Each line of the material below should be reproduced exactly.
Segment Open
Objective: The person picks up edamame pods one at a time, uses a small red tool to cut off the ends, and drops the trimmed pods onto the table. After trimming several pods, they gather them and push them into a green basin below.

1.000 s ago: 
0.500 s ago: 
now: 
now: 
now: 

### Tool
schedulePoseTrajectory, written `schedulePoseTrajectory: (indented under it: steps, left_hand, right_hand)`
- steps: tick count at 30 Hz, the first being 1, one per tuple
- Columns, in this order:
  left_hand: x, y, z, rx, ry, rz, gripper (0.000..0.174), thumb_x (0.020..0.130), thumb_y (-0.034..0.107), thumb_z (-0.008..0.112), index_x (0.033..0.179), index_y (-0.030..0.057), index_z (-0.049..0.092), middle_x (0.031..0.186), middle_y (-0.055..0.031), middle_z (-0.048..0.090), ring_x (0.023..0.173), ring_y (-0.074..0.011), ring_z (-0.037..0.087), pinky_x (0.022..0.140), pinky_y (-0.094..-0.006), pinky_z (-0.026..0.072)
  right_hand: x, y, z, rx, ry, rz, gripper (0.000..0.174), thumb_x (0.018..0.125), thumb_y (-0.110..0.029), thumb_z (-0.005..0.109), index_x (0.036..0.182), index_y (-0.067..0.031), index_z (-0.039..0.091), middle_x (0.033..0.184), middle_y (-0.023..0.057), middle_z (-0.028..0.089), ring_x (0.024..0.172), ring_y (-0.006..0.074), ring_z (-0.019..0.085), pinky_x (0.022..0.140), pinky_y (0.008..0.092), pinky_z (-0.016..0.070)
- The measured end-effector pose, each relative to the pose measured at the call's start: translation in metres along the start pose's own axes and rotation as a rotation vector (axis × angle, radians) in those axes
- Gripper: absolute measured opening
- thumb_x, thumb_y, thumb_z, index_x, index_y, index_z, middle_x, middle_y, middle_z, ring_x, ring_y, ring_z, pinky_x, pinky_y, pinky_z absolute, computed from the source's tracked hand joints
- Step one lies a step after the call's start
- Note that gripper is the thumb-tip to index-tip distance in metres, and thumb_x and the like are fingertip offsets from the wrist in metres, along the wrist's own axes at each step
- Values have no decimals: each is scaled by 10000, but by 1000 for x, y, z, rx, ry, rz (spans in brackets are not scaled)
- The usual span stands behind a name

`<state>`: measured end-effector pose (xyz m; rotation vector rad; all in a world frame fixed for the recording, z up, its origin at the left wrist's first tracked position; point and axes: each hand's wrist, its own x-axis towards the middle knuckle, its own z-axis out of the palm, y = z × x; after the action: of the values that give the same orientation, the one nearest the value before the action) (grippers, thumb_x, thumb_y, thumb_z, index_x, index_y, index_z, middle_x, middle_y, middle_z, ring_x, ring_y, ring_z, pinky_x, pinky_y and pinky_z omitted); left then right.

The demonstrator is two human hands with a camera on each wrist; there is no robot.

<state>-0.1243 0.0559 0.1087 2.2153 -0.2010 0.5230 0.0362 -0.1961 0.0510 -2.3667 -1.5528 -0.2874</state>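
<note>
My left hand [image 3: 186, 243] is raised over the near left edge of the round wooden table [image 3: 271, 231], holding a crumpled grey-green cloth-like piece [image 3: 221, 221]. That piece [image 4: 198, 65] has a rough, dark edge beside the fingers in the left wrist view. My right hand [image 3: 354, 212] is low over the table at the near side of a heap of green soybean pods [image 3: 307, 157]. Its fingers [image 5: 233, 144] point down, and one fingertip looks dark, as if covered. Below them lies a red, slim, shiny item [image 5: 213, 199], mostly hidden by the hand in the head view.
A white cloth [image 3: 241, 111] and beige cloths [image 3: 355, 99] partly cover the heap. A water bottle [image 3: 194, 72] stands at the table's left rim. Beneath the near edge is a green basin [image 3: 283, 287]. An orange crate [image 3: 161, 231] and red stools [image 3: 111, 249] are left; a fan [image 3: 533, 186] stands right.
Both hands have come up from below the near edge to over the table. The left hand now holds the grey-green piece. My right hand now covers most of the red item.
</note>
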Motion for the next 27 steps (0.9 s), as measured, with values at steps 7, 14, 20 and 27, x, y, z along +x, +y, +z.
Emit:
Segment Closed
**RESPONSE TO THIS TASK**
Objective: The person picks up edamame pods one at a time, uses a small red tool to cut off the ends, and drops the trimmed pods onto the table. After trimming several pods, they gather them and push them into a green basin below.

1.000 s ago: 
0.500 s ago: 
now: 
now: 
now: 

### Tool
schedulePoseTrajectory, written `schedulePoseTrajectory: (indented under it: steps, left_hand, right_hand)`
- steps: tick count at 30 Hz, the first being 1, one per tuple
- Columns, in this order:
  left_hand: x, y, z, rx, ry, rz, gripper (0.000..0.174), thumb_x (0.020..0.130), thumb_y (-0.034..0.107), thumb_z (-0.008..0.112), index_x (0.033..0.179), index_y (-0.030..0.057), index_z (-0.049..0.092), middle_x (0.031..0.186), middle_y (-0.055..0.031), middle_z (-0.048..0.090), ring_x (0.023..0.173), ring_y (-0.074..0.011), ring_z (-0.037..0.087), pinky_x (0.022..0.140), pinky_y (-0.094..-0.006), pinky_z (-0.026..0.072)
  right_hand: x, y, z, rx, ry, rz, gripper (0.000..0.174), thumb_x (0.018..0.125), thumb_y (-0.110..0.029), thumb_z (-0.005..0.109), index_x (0.036..0.182), index_y (-0.067..0.031), index_z (-0.039..0.091), middle_x (0.033..0.184), middle_y (-0.023..0.057), middle_z (-0.028..0.089), ring_x (0.024..0.172), ring_y (-0.006..0.074), ring_z (-0.019..0.085), pinky_x (0.022..0.140), pinky_y (0.008..0.092), pinky_z (-0.016..0.070)
- The measured end-effector pose, each relative to the pose measured at the call's start: translation in metres along the start pose's own axes and rotation as a rotation vector (axis × angle, radians) in those axes
- Gripper: absolute measured opening
- thumb_x, thumb_y, thumb_z, index_x, index_y, index_z, middle_x, middle_y, middle_z, ring_x, ring_y, ring_z, pinky_x, pinky_y, pinky_z absolute, computed from the source's tracked hand joints
- Step one lies a step after the call's start
- Note that gripper is the thumb-tip to index-tip distance in metres, and thumb_x and the like are fingertip offsets from the wrist in metres, along the wrist's own axes at each step
- Values have no decimals: each is scaled by 10000, but by 1000 for x, y, z, rx, ry, rz (spans in brackets are not scaled)
- The usual span stands behind a name

`<state>`: measured end-effector pose (xyz m; rotation vector rad; all in a world frame fixed for the recording, z up, its origin at the left wrist's first tracked position; point and axes: each hand's wrist, its own x-axis towards the middle knuckle, its own z-axis out of the palm, y = z × x; after the action: of the values that give the same orientation, the one nearest the value before the action) (grippers, thumb_x, thumb_y, thumb_z, index_x, index_y, index_z, middle_x, middle_y, middle_z, ring_x, ring_y, ring_z, pinky_x, pinky_y and pinky_z omitted); left then right.

The demonstrator is two human hands with a camera on each wrist; there is no robot.

<state>-0.1243 0.0559 0.1087 2.2153 -0.2010 0.5230 0.0362 -0.1961 0.0510 -2.3667 -1.5528 -0.2874</state>
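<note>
My left hand [image 3: 186, 243] is raised over the near left edge of the round wooden table [image 3: 271, 231], holding a crumpled grey-green cloth-like piece [image 3: 221, 221]. That piece [image 4: 198, 65] has a rough, dark edge beside the fingers in the left wrist view. My right hand [image 3: 354, 212] is low over the table at the near side of a heap of green soybean pods [image 3: 307, 157]. Its fingers [image 5: 233, 144] point down, and one fingertip looks dark, as if covered. Below them lies a red, slim, shiny item [image 5: 213, 199], mostly hidden by the hand in the head view.
A white cloth [image 3: 241, 111] and beige cloths [image 3: 355, 99] partly cover the heap. A water bottle [image 3: 194, 72] stands at the table's left rim. Beneath the near edge is a green basin [image 3: 283, 287]. An orange crate [image 3: 161, 231] and red stools [image 3: 111, 249] are left; a fan [image 3: 533, 186] stands right.
Both hands have come up from below the near edge to over the table. The left hand now holds the grey-green piece. My right hand now covers most of the red item.
</note>
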Motion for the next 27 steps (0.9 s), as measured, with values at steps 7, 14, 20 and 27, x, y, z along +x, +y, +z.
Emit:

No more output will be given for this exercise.